Responses to stimulation of inhibitory fibers. The effectiveness of stimulation of the inhibitor depends on the rate of stimulation over a range of ~3-40 stimuli per second (review: Maynard, 1961; Cooke, 1962, in Homarus), with rapid, complete arrest for tens of seconds observed for rates of 20/s or higher. Inhibition is generally followed by a rebound acceleration of heart rate.
Stimulation of the extrinsic regulator nerve during intracellular recording from large CG neuronal somata produces postsynaptic potentials following, one for one, the stimuli to the axon, and repetitive stimulation causes the expected slowing of bursting (Fig. 7G). Inhibitory stimulation tends to move the membrane potential toward the most hyperpolarized levels observable during spontaneous bursting (Otani and Bullock, 1959; Shimahara, 1969a; Matsui et al., 1973; Watanabe et al., 1968, in Squilla). As first seen at the neuromuscular junction (Fatt and Katz, 1953), the reversal potential for the inhibitory conductance is close to the prevailing membrane potential and involves primarily an increase in conductance to [Cl.sup.-] (Shimahara, 1969a). As for peripheral inhibition, [gamma]-amino butyric acid (GABA) is a candidate for the inhibitory transmitter. In support of the earlier study (Shimahara, 1969a), voltage-clamping of large cells of Homarus indicated that GABA application increases conductance to [Cl.su p.-] (Kerrison and Freschi, 1992).

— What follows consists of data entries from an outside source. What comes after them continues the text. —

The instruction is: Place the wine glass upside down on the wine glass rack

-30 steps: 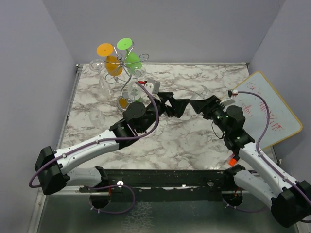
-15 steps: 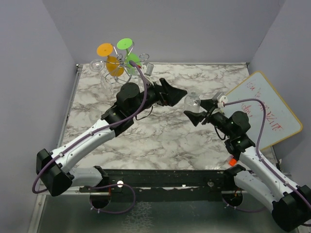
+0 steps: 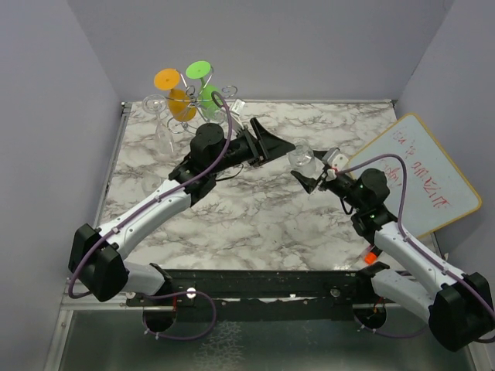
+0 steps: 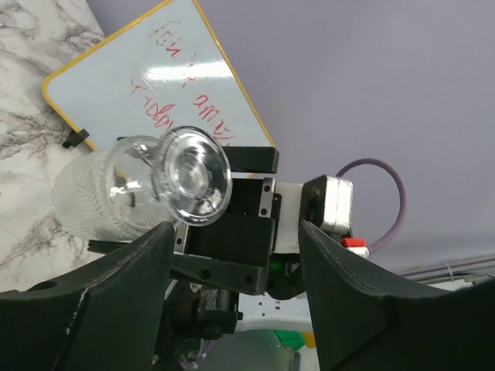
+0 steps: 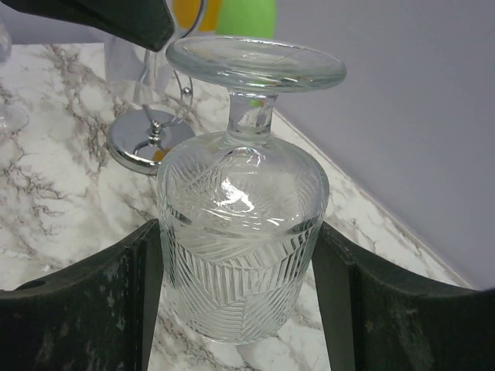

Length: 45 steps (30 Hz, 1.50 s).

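A clear cut-pattern wine glass (image 5: 240, 247) is held by its bowl in my right gripper (image 5: 236, 255), foot pointing away from the wrist. In the top view the wine glass (image 3: 302, 160) hangs above the table's middle with the right gripper (image 3: 309, 168) shut on it. My left gripper (image 3: 288, 145) reaches in from the left, its tips right beside the glass foot. In the left wrist view the left gripper (image 4: 236, 228) stands open, and the glass foot (image 4: 193, 175) sits just above its left fingertip, not between the jaws. The wine glass rack (image 3: 203, 107) stands at the back left.
The rack carries an orange glass (image 3: 172, 91), a green glass (image 3: 206, 85) and a clear one (image 3: 157, 106). Its shiny round base (image 5: 147, 141) shows behind the held glass. A yellow-rimmed whiteboard (image 3: 418, 179) lies at the table's right edge. Another clear glass (image 3: 152, 184) rests at the left.
The left arm swung up and right, ending beside the glass foot, and its jaws narrowed somewhat. The right gripper carried the glass up and a little left toward it.
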Motion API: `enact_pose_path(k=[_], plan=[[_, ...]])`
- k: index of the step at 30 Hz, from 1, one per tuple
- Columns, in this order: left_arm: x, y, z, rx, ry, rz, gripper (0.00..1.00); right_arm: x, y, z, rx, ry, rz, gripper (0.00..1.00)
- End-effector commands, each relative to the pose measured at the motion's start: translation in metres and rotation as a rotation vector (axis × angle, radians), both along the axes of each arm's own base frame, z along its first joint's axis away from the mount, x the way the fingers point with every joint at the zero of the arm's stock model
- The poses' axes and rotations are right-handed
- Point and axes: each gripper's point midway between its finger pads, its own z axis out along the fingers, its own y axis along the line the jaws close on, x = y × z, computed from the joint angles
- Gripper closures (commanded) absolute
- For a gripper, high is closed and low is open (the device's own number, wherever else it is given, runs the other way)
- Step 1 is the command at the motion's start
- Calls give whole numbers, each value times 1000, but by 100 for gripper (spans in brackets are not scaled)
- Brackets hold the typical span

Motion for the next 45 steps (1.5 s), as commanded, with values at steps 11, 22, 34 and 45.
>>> enact_pose_path(k=[11,22,34,45], plan=[[16,1,31,-115,81,40,39,-26,11,82,133,-256,128,77],[-4,-8,32,-114,121,-99,71,-29,18,81,121,-248,175,78],[-17,-9,27,-85,96,-169,100,-24,19,78,137,-213,171,71],[-20,4,76,-207,112,-148,100,-28,20,61,109,-140,186,36]])
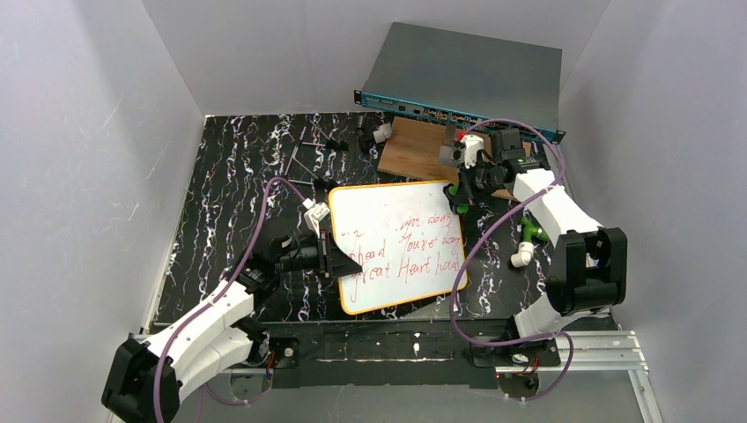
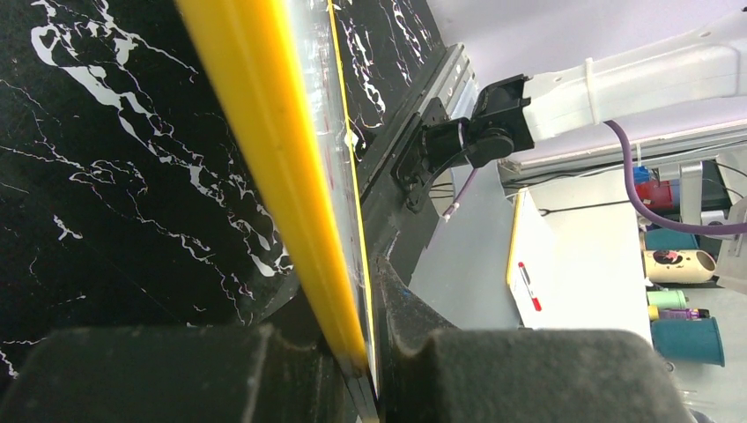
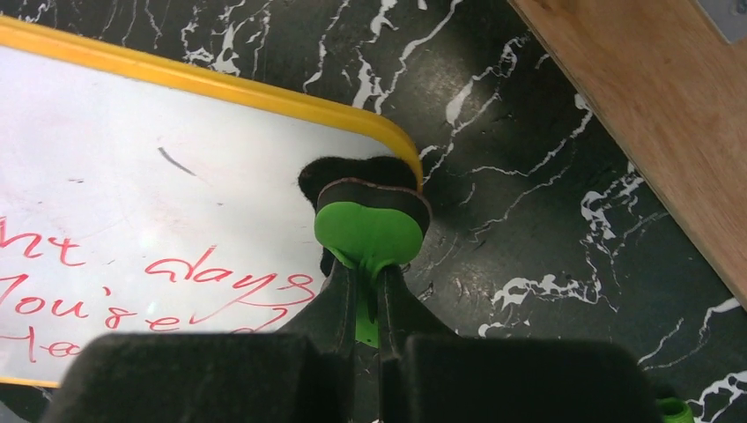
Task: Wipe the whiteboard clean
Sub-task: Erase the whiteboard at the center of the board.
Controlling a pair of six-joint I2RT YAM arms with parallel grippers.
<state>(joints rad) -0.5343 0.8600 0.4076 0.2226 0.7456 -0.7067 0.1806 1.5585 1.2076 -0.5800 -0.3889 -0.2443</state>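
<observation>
Left fingers [image 2: 401, 328]: clenching on the left edge of the whiteboard [image 1: 379, 220], with its yellow frame [image 2: 291, 220] running between them. Right fingers [image 3: 394, 304]: pinching the thin stem of a green eraser [image 3: 368, 231], whose dark felt is sitting at the board's far right corner, partly over the frame rather than on the white. Whiteboard: lying slightly skewed on the black marbled desk [image 1: 229, 176] between the two arms. Red writing [image 1: 410, 256] is covering its middle and near part, and none of it looks wiped. Whether the clamped edge is resting flat or is lifted cannot be told. Risks, as judged: the felt is likely catching on the raised frame as a stroke begins, which would twist the eraser in so narrow a pinch or pull it free. A sideways wipe is pushing against a board held at one edge only, so it may pivot or slide toward the wooden board [image 1: 414, 145] just beyond. The right arm's purple cable [image 1: 455, 295] is looping beside the near right corner and may be dragging across the surface. Light pressure would be leaving red smears behind.
</observation>
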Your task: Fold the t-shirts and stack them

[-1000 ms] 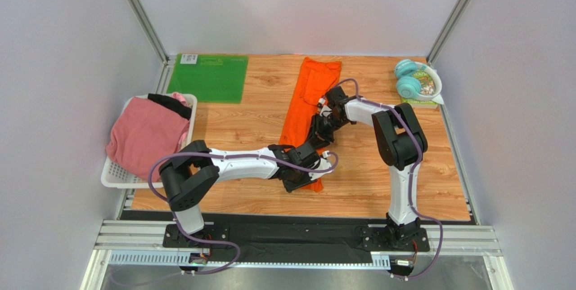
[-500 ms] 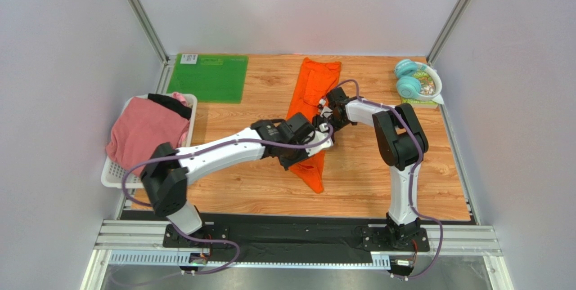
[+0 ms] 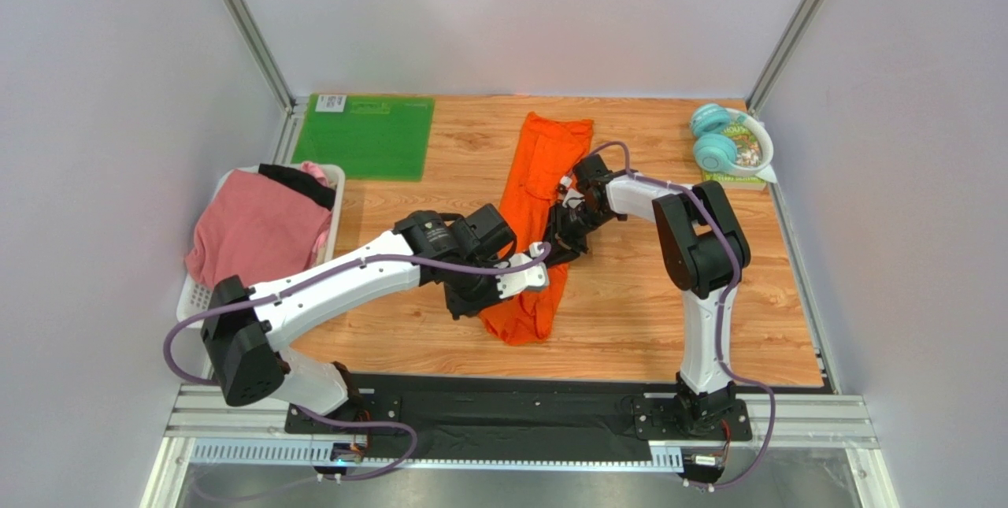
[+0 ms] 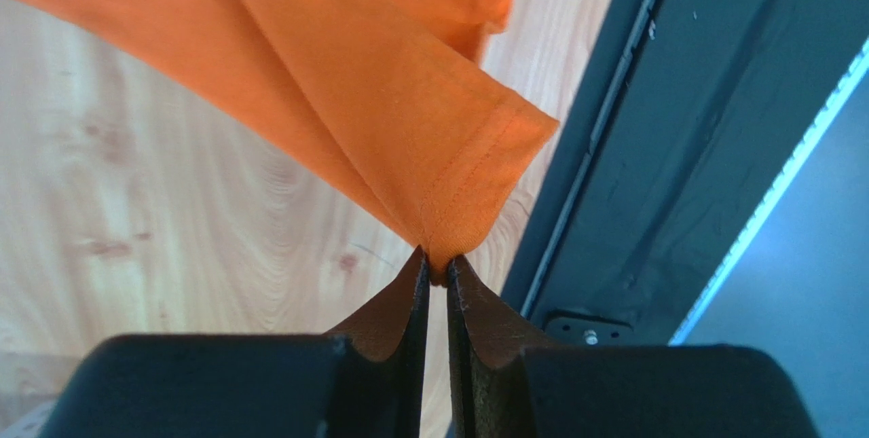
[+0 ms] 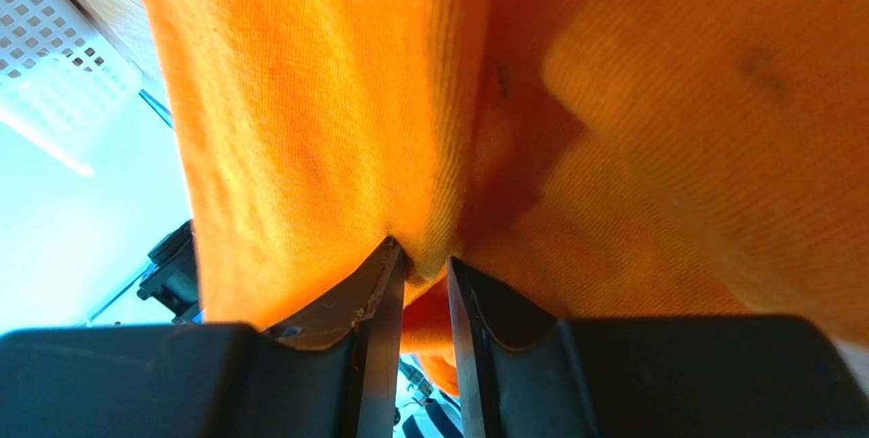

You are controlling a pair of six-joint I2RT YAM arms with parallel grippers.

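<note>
The orange t-shirt (image 3: 547, 171) lies as a long strip down the middle of the wooden table, its near end lifted and bunched. My left gripper (image 3: 485, 300) is shut on a hemmed corner of it (image 4: 449, 153), the cloth pinched at the fingertips (image 4: 436, 265) above the table's near edge. At the strip's middle, my right gripper (image 3: 556, 246) is shut on a fold of the same shirt, which fills the right wrist view (image 5: 306, 102); the fold is pinched at that gripper (image 5: 426, 260). A pink t-shirt (image 3: 252, 230) and a black one (image 3: 303, 184) lie in the basket.
A white basket (image 3: 195, 307) stands at the left edge. A flat green mat (image 3: 364, 137) lies at the back left. Teal headphones (image 3: 717, 137) and a small bowl sit at the back right. A black rail (image 4: 663, 183) runs along the near edge.
My left gripper has carried the shirt's near corner away from the front and then leftward, so the lower end now hangs bunched left of the strip. The right gripper has stayed put.
</note>
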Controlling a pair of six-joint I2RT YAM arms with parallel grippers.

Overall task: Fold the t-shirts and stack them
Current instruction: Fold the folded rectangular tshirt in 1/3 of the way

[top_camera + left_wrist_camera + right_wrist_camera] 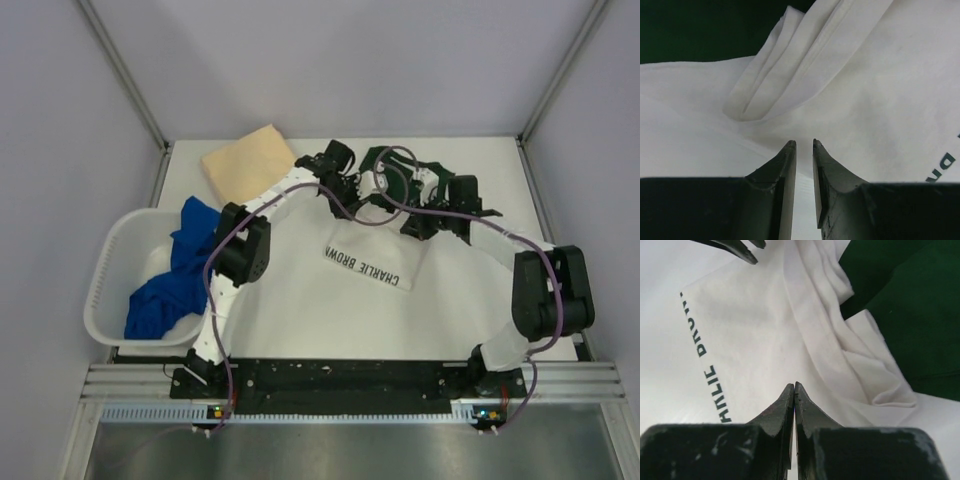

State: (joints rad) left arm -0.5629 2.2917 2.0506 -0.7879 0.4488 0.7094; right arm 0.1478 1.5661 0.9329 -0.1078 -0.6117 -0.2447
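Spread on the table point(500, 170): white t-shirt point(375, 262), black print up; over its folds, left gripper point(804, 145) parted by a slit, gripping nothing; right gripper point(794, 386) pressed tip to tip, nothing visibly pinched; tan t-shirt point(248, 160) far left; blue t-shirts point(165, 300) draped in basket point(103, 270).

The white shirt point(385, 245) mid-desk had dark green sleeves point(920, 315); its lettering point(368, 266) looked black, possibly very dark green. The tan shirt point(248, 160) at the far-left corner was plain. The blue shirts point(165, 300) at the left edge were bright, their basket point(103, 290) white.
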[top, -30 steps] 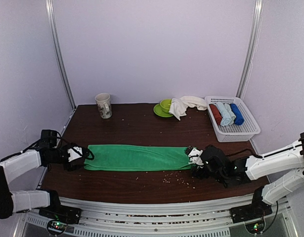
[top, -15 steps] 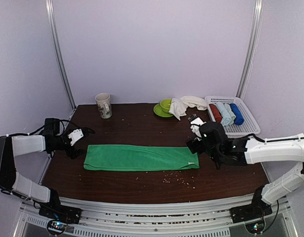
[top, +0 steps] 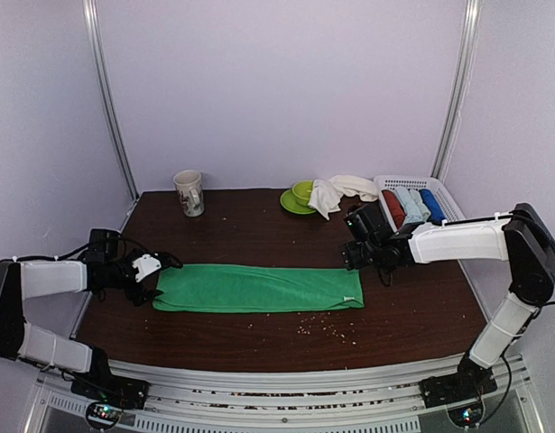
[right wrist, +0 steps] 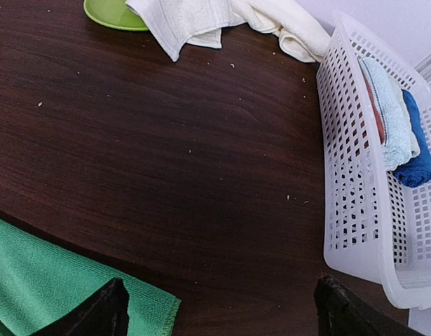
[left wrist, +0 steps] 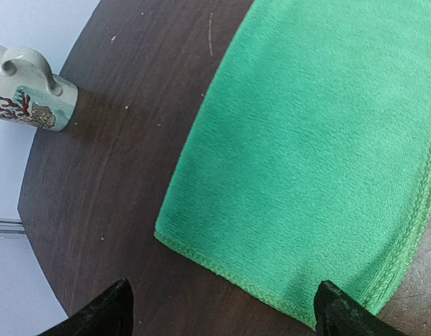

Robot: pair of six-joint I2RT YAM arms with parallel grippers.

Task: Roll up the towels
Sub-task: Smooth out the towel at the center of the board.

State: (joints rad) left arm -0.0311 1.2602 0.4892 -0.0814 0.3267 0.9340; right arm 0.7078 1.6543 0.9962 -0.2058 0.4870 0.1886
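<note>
One green towel point(top: 259, 289) lies between left tool point(top: 160, 275) and right tool point(top: 349, 242).

The green towel point(top: 257, 288) is a bright, even green. The cream-white towel point(top: 340, 191), at the far right of middle, is plain off-white. The table point(top: 250, 225) is dark brown with a fine wood grain and pale specks. The mug point(top: 189, 192) at the far left is greyish cream with a red coral figure and teal patches. The dish point(top: 300, 194) is lime green. The basket point(top: 444, 236) is white lattice and holds a red roll point(top: 393, 207), a pale blue roll point(top: 410, 207) and a dark blue roll point(top: 432, 207).
</note>
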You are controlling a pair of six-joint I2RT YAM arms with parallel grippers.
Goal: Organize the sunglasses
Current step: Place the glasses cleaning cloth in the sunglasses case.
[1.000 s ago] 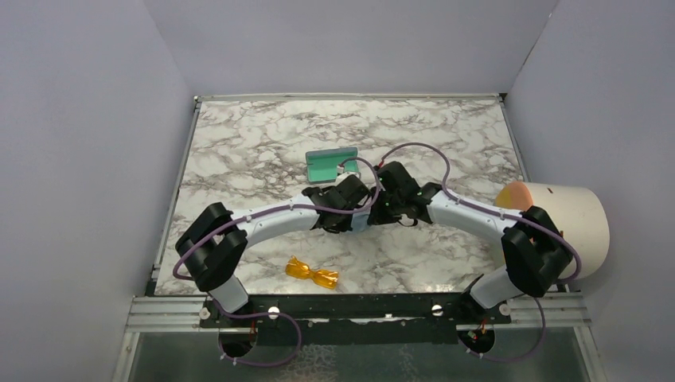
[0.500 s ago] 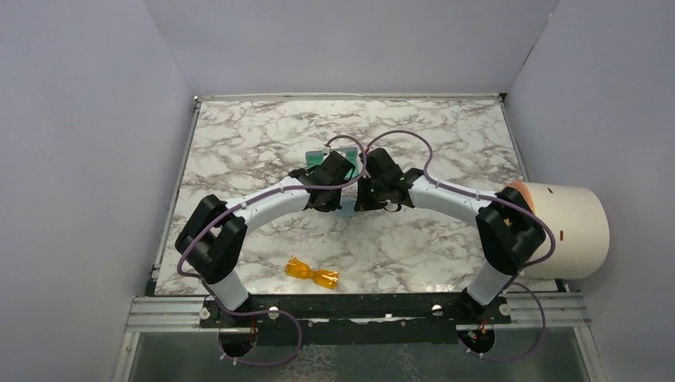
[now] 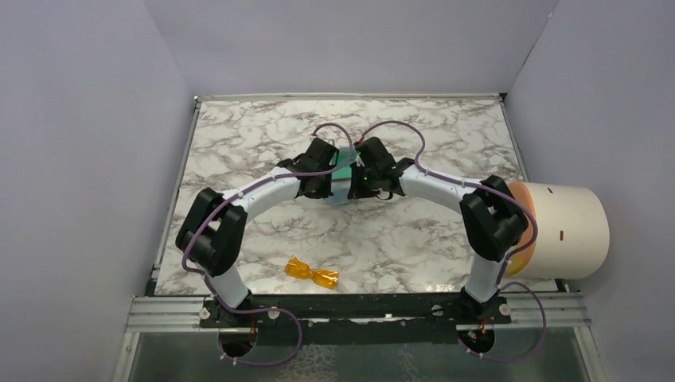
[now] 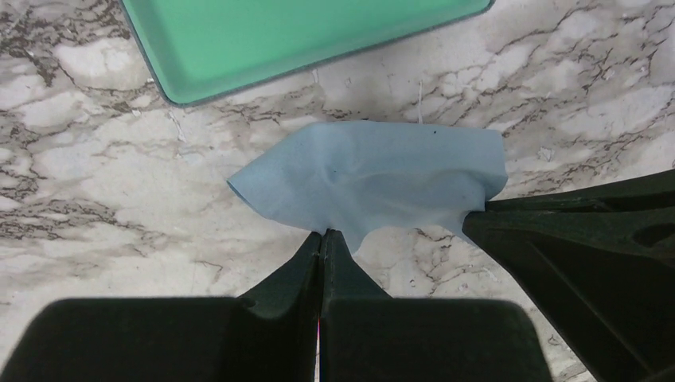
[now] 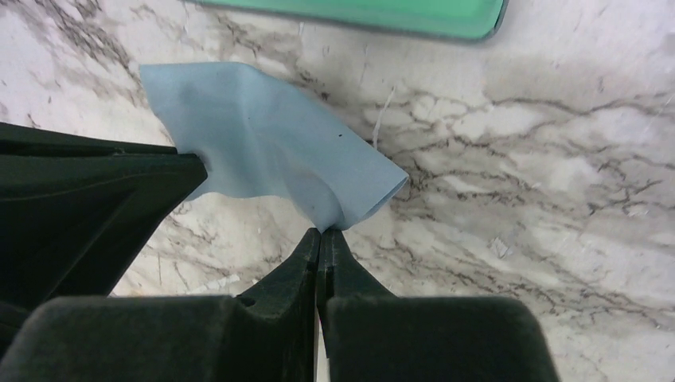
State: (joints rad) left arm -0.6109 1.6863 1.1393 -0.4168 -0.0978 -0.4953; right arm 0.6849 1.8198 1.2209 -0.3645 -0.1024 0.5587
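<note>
The orange-amber sunglasses (image 3: 312, 273) lie folded near the table's front edge, apart from both arms. My left gripper (image 4: 322, 233) is shut on the near edge of the light blue cloth (image 4: 374, 179). My right gripper (image 5: 321, 231) is shut on the cloth's (image 5: 267, 147) other near corner. The cloth hangs between them, just in front of the open case with its teal-green inside (image 4: 294, 36), which also shows in the right wrist view (image 5: 382, 14). In the top view both grippers (image 3: 322, 177) (image 3: 368, 179) meet at the table's middle, with the case (image 3: 345, 161) mostly hidden between them.
A large cream cylinder (image 3: 565, 229) lies on its side at the right edge, beside the right arm's elbow. The marble table (image 3: 255, 135) is walled on three sides by plain grey panels.
Both grippers have moved away from me toward the case, carrying the cloth between them. The case is now mostly covered by the wrists. The sunglasses have not moved.
</note>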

A study of GABA-like immunoreactivity in Panulirus CG (Delgado et al., 2001) found labeling in a single fiber entering the ganglion in the dorsal nerve from each side. These formed extensive processes in neuropil throughout the ganglion, including a pericellular network around large-cell somata (Fig. 7C, D). Processes also were seen to ramify into the heart together with the large-cell dendrites presumed to be mediating stretch sensitivity. This morphology strikingly matches the description by Alexandrowicz (1932) of the System I fibers that he proposed were inhibitory (Figs. ID, 7F).
In electron microscopy studies (Morganelli and Sherman, 1987, Homarus; Mirolli et al., 1987, Portunus), synapses that were found extensively in neuropils throughout the CG had terminals with vesicles similar to those associated with inhibitory synapses on crustacean muscle (Atwood, 1976). These anatomical observations provide a structural basis for the observation that inhibitory regulatory fibers are more effective than excitatory ones (Maynard, 1961), as well as for the greater prominence of postsynaptic effects of inhibition as observed from CG somata recording.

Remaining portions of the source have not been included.